Une fois que DeRozan a ouvert la porte, la journaliste Jackie MacMullan a réalisé la série Mind Game pour ESPN et a recueilli les témoignages d’anciennes gloires de la ligue qui ont révélé avoir subi des souffrances, parfois presque handicapantes :

  • Paul Pierce a traversé une dépression sévère en 2000 après avoir été victime d’une violente agression (poignardé à 11 reprises) : il a passé des mois sans dormir et a affronté des pensées suicidaires ;
  • Chris Bosh a reconnu avoir eu le sentiment de perdre son identité après sa retraite forcée des terrains pour raisons médicales ;
  • Jerry West, la légende des Lakers des années 60 et 70, l’homme dont la silhouette est représentée sur le logo NBA, a même avoué à cette occasion sa dépression chronique, expliquant avoir toujours ressenti un sentiment d’infériorité, un vide intérieur qu’« aucun titre ou succès ne comblait » (il est pourtant le seul joueur à avoir été élu MVP des finales alors qu’il jouait pour l’équipe perdante – 9 finales, 1 titre). 

Comment également ne pas avoir en tête certaines situations des années 2000 à 2010 qui, d’Allen Iverson à Derrick Rose en passant par Delonte West, ont certainement rencontré, à leur époque, un réel besoin d’accompagnement psychologique par leurs clubs, que ce soit tout au long de leurs carrières ou lors de moments précis (blessures, déboires judiciaires, départs forcés…).

Bénéficier des programmes mis en place depuis par la grande ligue ne leur aurait fait aucun mal et les aurait même, à coup sûr, aidé à affronter et surmonter leurs épreuves.

Ja Morant, un coup dans l’eau ?

C’est dans ce nouveau contexte que Ja Morant a rencontré quelques turbulences. On l’annonçait un temps comme le nouveau visage de la ligue. Il s’est court-circuité tout seul en se filmant lui-même en live Instagram avec un pistolet dans un night club à Denver. Si on peut, bien évidemment, considérer que ce qui ressemble à son autodestruction (à tout le moins, son auto-sabotage) est le fruit de son libre-arbitre et de ses propres (mauvaises) décisions, on ne peut pas nier l’impact qu’a sa vie actuelle sur sa santé mentale. 

Pendant sa première suspension, il s’est rendu en Floride pour suivre une cure.

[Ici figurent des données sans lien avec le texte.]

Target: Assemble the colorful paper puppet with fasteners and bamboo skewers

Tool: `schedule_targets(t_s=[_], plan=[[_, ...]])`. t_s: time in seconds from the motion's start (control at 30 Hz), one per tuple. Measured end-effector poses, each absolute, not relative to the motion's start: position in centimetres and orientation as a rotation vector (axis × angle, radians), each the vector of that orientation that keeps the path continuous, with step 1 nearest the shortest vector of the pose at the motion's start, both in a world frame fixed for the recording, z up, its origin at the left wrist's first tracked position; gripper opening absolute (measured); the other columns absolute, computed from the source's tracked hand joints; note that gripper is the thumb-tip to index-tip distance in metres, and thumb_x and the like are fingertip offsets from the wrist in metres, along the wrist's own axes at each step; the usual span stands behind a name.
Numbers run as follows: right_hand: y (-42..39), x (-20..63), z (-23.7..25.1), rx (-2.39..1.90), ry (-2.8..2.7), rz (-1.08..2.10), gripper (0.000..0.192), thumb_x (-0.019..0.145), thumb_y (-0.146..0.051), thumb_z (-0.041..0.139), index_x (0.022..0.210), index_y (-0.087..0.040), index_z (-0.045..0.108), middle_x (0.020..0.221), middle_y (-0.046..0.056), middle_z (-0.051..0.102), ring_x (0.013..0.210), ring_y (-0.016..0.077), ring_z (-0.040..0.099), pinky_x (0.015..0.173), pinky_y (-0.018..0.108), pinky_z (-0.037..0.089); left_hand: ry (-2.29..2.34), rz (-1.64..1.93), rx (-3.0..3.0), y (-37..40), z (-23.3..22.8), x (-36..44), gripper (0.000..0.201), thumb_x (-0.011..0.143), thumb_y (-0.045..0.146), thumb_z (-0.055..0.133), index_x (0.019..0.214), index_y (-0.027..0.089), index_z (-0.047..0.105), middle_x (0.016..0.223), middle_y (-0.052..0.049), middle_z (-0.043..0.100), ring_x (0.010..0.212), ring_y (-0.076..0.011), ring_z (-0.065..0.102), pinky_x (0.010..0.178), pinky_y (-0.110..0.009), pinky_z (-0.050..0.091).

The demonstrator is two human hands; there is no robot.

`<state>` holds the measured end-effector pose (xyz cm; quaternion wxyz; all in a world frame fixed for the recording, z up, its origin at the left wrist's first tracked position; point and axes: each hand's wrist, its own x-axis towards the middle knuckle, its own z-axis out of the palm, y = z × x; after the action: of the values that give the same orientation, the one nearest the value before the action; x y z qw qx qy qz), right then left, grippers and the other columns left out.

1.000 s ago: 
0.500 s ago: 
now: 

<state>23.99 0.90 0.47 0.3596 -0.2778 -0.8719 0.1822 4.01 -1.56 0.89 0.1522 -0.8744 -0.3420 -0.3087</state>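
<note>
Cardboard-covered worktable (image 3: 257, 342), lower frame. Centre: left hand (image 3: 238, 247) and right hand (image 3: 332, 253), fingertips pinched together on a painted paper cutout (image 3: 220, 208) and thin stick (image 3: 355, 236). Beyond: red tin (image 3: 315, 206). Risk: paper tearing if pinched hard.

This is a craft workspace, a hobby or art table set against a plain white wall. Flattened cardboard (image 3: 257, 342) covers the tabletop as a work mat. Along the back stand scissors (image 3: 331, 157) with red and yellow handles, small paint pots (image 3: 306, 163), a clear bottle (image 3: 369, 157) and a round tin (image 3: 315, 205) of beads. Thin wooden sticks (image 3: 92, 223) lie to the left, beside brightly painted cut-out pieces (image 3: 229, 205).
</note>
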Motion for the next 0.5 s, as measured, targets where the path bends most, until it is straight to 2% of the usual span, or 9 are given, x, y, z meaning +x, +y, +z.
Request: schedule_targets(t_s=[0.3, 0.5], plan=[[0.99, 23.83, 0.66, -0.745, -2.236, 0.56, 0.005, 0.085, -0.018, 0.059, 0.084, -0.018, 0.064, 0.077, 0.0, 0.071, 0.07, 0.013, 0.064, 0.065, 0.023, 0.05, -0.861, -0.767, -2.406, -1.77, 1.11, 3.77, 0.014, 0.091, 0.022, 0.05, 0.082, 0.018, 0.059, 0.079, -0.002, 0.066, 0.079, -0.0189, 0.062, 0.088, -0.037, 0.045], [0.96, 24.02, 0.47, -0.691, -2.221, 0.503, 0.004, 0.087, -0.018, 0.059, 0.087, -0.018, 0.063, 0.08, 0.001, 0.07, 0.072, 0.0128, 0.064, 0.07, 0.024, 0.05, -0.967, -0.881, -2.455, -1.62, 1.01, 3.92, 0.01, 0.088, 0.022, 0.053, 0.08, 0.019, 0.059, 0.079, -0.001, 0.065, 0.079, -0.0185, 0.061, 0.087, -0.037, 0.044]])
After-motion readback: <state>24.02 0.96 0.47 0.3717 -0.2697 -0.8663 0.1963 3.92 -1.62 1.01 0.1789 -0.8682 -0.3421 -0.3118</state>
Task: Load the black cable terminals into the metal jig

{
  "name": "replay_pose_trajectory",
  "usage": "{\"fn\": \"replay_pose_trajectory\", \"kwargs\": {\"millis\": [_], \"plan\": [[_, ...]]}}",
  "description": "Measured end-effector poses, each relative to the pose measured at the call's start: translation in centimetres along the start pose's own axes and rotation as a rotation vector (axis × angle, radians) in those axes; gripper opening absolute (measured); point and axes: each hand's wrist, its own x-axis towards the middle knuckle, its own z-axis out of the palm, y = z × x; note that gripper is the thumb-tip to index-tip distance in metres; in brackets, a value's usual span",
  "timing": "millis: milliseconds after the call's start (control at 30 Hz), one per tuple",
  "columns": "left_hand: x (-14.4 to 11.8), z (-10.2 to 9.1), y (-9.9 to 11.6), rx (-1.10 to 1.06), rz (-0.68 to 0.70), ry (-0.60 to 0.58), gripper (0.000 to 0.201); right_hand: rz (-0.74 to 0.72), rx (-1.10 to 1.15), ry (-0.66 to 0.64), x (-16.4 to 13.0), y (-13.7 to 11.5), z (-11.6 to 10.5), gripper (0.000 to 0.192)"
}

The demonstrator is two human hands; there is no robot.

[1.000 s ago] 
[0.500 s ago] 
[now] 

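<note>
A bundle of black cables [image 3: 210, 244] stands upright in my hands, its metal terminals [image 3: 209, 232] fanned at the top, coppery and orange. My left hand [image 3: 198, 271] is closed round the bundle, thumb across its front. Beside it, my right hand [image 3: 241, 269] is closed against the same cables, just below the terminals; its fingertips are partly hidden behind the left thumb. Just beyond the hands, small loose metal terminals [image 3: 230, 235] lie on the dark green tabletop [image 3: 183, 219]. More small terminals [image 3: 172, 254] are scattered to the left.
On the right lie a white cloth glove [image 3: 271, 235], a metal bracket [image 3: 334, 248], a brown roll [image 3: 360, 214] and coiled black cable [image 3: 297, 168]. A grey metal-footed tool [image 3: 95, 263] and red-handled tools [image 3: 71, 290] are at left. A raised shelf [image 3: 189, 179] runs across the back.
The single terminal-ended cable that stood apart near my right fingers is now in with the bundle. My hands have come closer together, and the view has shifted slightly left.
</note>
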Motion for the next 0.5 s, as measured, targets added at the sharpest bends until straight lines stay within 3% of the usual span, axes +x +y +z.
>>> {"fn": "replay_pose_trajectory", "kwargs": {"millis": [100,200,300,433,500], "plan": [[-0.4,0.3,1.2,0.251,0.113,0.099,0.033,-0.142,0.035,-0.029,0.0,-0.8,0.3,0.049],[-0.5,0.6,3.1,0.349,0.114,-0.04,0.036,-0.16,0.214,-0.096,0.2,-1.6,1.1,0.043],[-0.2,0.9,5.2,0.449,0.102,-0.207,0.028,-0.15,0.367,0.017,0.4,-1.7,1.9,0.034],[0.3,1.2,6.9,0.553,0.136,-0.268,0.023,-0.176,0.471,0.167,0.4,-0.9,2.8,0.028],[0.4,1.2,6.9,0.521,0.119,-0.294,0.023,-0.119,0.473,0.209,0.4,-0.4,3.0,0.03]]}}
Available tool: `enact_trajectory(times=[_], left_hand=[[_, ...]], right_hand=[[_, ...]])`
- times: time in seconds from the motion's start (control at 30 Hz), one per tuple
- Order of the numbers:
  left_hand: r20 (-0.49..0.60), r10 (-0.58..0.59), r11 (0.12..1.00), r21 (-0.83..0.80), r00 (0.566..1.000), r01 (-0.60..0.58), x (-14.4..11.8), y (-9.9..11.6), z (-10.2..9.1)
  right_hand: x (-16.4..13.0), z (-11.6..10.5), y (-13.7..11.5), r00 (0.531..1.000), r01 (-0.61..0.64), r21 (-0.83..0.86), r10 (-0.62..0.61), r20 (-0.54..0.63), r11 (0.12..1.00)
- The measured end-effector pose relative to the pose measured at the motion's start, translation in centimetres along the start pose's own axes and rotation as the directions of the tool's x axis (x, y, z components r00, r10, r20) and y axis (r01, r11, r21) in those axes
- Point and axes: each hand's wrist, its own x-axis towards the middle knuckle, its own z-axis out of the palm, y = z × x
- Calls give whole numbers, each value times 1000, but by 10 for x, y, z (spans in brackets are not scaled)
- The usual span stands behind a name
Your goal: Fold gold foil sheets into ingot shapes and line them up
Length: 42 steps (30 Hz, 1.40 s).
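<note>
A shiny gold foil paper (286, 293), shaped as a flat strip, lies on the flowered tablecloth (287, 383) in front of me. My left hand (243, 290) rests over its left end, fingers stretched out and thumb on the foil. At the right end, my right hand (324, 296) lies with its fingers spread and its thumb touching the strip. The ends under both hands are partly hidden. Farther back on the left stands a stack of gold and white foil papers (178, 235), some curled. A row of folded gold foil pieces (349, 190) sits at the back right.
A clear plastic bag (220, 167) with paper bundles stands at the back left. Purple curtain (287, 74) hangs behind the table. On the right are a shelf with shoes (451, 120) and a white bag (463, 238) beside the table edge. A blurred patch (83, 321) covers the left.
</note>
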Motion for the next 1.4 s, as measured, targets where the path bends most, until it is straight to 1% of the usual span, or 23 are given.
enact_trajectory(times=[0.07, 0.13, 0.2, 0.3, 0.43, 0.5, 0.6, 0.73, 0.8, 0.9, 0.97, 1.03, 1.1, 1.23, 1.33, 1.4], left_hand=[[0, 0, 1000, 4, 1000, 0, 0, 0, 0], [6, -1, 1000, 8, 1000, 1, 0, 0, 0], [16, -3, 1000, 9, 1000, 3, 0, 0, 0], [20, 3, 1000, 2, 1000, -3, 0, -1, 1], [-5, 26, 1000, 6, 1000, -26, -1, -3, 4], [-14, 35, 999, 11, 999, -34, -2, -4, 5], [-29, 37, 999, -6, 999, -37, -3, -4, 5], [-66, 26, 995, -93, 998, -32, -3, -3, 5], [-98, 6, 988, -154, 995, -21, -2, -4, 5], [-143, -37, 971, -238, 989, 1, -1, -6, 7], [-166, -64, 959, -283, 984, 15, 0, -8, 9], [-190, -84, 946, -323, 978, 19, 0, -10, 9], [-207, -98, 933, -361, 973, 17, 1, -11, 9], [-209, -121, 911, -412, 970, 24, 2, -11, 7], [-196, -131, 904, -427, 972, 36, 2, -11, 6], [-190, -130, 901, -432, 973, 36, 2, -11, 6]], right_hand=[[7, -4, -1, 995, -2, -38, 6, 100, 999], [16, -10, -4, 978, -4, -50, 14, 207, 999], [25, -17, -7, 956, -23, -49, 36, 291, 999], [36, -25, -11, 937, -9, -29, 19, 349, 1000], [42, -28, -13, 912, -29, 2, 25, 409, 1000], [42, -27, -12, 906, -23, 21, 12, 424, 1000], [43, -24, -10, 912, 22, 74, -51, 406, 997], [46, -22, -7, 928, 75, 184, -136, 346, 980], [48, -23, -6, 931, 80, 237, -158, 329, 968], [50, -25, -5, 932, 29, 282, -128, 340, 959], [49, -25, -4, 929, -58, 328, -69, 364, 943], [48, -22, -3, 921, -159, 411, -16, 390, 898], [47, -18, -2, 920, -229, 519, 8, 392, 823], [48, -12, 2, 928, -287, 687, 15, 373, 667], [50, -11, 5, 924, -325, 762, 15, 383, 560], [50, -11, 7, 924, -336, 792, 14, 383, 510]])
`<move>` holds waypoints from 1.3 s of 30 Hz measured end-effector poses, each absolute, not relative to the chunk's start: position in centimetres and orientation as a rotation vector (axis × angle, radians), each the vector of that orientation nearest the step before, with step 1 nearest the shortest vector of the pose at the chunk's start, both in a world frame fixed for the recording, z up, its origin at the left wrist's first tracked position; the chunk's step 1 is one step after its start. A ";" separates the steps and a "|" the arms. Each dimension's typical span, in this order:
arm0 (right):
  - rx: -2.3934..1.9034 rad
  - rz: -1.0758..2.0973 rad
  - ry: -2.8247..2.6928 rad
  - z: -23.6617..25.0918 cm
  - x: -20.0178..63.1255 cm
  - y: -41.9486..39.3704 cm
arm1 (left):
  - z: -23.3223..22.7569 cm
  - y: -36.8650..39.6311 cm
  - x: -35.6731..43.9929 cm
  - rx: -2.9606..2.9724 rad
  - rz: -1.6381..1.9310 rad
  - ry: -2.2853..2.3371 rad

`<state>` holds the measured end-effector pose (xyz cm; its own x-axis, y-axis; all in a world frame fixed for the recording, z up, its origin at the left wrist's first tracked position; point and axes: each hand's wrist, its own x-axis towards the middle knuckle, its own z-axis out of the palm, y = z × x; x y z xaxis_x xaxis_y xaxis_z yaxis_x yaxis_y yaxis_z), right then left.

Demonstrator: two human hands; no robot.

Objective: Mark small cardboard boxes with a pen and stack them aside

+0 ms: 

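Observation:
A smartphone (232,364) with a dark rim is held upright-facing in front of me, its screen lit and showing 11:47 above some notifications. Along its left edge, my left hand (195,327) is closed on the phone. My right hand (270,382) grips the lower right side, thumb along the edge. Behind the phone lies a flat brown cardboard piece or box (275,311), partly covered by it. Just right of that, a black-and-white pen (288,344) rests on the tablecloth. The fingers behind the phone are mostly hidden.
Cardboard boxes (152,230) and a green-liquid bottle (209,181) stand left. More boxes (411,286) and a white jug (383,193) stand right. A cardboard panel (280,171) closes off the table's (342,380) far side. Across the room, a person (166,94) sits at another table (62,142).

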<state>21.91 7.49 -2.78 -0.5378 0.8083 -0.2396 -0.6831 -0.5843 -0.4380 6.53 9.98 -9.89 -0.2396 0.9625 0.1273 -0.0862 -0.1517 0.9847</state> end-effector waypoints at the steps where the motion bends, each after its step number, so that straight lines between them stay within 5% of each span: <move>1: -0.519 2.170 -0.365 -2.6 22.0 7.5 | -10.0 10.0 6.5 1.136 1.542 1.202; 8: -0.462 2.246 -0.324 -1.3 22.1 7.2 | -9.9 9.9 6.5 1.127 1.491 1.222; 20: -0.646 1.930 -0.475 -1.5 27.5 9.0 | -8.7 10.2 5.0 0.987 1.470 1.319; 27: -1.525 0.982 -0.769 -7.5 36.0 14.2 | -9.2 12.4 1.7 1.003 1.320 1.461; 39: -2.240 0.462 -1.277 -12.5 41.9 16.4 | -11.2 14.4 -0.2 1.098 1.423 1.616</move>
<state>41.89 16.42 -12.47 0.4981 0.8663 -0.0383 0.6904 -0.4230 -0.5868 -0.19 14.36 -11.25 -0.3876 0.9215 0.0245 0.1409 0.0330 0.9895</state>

Elle a duré 11 jours et lui a apporté du soutien sur la gestion du stress, le bien-être mental et la prise de conscience de ses responsabilités, en tant que personnalité publique, face à la pression médiatique.

Quand on connaît la suite de l’histoire, on peut aisément regretter le fait que ce suivi personnalisé n’a pas eu les effets escomptés (quelques semaines plus tard, il s’est à nouveau filmé en brandissant une arme à feu, dans une voiture et a, encore une fois, été suspendu)…

Évidemment, Ja Morant est comptable de ses actes. Il est le seul responsable de ses choix. Mais la NBA, ne serait-ce que pour pérenniser son business, doit continuer à tout mettre en œuvre pour préserver ses joueurs et leur santé, physique comme mentale.

Ça passe par des sanctions quand les joueurs dérapent, mais aussi par beaucoup de prévention afin d’éviter au maximum ce genre de dérapages.

Les fans aussi doivent œuvrer pour la santé mentale de leurs idoles

Ma mère m’a toujours dit : Ne te moque jamais de personne, car tu ne sais jamais ce que cette personne est en train de traverser. Depuis que je suis enfant, je ne l’ai jamais fait.DeMar DeRozan au Toronto Star, le 25/02/2018

N’ayons pas peur de faire preuve d’empathie.

Russell Westbrook quittant le parquet de Philadelphie sur blessure, juste avant de se faire renverser un seau de popcorn sur le visage par un homme dans les gradins. Crédit : John McDonnell/The Washington Post

La NBA doit poursuivre ses actions. Encore trop de (faux) fans manquent de respect aux joueurs sous couvert de supportérisme, que ce soit à l’intérieur des salles ou sur les réseaux sociaux.

Certes, les joueurs NBA gagnent des millions de dollars, bénéficient d’une célébrité internationale et sont bien souvent idolâtrés. Leur bien-être semblerait ainsi tout à fait acquis. Mais n’oublions jamais que c’est justement parce qu’ils sont célèbres, riches et portés aux nus qu’ils sont exposés aux grands maux, presque davantage que le commun des mortels. Derrière leur armure de super-héros, d’idoles des jeunes (et des moins jeunes), se trouvent des hommes. Des hommes qui ont leurs failles, leurs fêlures. Des hommes qu’il faut protéger, aider, accompagner. Des hommes qu’on peut aimer, en somme.